One model indicates that values may move towards La Niña thresholds over autumn, surpassing the threshold value during April. The remaining models all maintain NINO3.4 values within the neutral range throughout the outlook period.
Sea surface temperatures (SSTs) for October were warmer than average across much of the equatorial Pacific Ocean, and cooler than average in some parts of the eastern tropical Pacific close to South America.
SSTs were warmer than average in areas around southeastern Australia and much of western Australia. SSTs were mostly close to average around the rest of Australia, though there were cool anomalies in some areas to the north of Australia.
The October values for NINO3 were +0.3 °C, NINO3.4 +0.6 °C, and NINO4 +1.0 °C. All three NINO indices warmed compared to September.
The 30-day Southern Oscillation Index (SOI) for the 30 days ending 24 November was −10.5. The 90-day value was −9.7. The 30-day SOI values have remained fairly similar over the past week, and are more strongly negative than they were two weeks ago.
Sustained negative values of the SOI below −7 typically indicate El Niño while sustained positive values above +7 typically indicate La Niña. Values between +7 and −7 generally indicate neutral conditions.
The Indian Ocean Dipole (IOD) remains strongly positive, although IOD index values have decreased compared to values in October. The latest weekly value to 24 November was +1.36 °C.

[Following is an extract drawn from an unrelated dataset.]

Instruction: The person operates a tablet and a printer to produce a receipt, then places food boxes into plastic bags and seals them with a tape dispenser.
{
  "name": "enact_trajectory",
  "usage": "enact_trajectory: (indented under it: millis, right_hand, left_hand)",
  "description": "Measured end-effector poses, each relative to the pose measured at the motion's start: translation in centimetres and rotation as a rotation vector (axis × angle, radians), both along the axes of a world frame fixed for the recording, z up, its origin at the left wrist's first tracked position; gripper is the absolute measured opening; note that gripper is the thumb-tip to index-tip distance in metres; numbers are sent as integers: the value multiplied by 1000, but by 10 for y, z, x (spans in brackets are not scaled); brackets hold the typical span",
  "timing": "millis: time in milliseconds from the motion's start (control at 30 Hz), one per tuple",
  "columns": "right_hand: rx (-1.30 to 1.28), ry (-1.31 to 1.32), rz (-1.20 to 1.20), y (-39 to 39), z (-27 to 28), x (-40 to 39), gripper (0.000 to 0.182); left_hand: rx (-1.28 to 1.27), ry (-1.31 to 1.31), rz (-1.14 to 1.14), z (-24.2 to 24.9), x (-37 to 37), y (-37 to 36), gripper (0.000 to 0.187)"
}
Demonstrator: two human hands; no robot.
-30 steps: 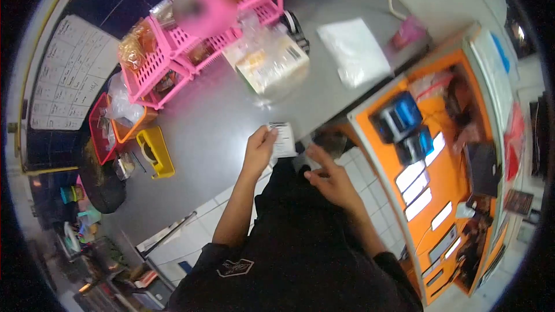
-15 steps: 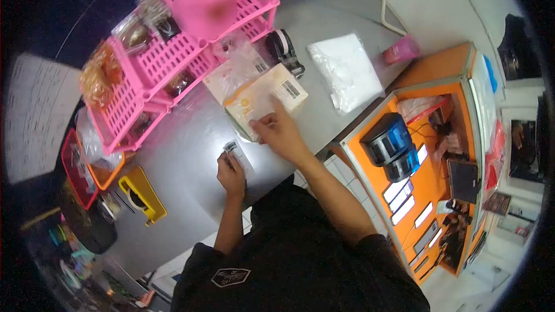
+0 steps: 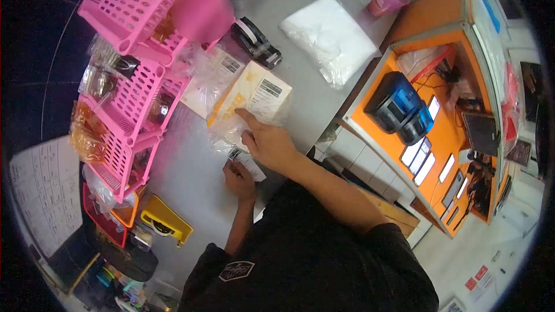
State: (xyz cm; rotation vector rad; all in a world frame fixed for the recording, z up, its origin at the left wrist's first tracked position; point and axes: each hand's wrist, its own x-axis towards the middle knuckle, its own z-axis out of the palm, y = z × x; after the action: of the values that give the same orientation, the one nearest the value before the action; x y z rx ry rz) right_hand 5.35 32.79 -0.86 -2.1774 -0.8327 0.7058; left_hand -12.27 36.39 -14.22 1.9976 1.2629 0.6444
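Note:
My left hand (image 3: 239, 181) grips a small white printed slip of paper (image 3: 252, 169), its fingers closed on the lower left edge. Just above it, my right hand (image 3: 269, 145) reaches over the metal counter with the index finger stretched out and the other fingers partly curled. That fingertip lies on the lower part of a plastic-wrapped cream and yellow packet (image 3: 267, 89) bearing a dark printed label. Behind it, partly covered, is a similar wrapped packet (image 3: 225, 69) in clear plastic.
A pink tiered rack (image 3: 136, 78) with bagged goods stands on the left. Further back are a black tape dispenser (image 3: 256, 42), a white plastic-wrapped bundle (image 3: 332, 37) and a pink cup (image 3: 388, 0). A yellow tape dispenser (image 3: 167, 219) sits lower left; an orange cabinet (image 3: 428, 133) is on the right.
The camera view has turned and shifted. My right hand has gone from hovering with bent fingers to pointing its index finger against the packet. My left hand keeps the slip, now closer to the packet.

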Motion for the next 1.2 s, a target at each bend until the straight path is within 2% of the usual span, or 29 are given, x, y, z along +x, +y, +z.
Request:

The strong temperature gradient persists across the Indian Ocean. SSTs to the south of the Indonesian islands of Sumatra are up to 2 degrees cooler than average for the week ending 24 November, while warm anomalies in the west of the Indian Ocean near the Horn of Africa are up to 2 degrees warmer than average. The overall pattern of sea surface temperatures has remained generally consistent with a positive IOD pattern since late May.
All six international climate models surveyed by the Bureau indicate the IOD will remain positive into December, with five of the six models indicating persistence into January.
While the IOD continues to show signs it will persisted later than usual this year, it remains unlikely that the positive IOD will persist into the second half of summer. IOD events dissipate as the monsoon trough moves into the southern hemisphere, which changes the broadscale wind patterns over the IOD region and returns sea surface temperatures to near average.
The four-month sequence of equatorial sub-surface temperature anomalies (to 21 November) shows cool anomalies in the western to central equatorial Pacific, at a depth of around 100 to 200 m. Weak warm anomalies extend across most of the top 100 m of the equatorial Pacific.
Warm anomalies in the central Pacific intensified in October, compared to September and August, but have decreased for November to date. Cool anomalies extend further east now than they did for October.
For the five days ending 24 November water temperatures were close to average across much of the sub-surface of the equatorial Pacific, with areas of the top 100 m somewhat warmer than average in both the west and east of the equatorial Pacific. In the eastern equatorial Pacific part of the top 100 m is more than 3 degrees warmer than average for this time of year.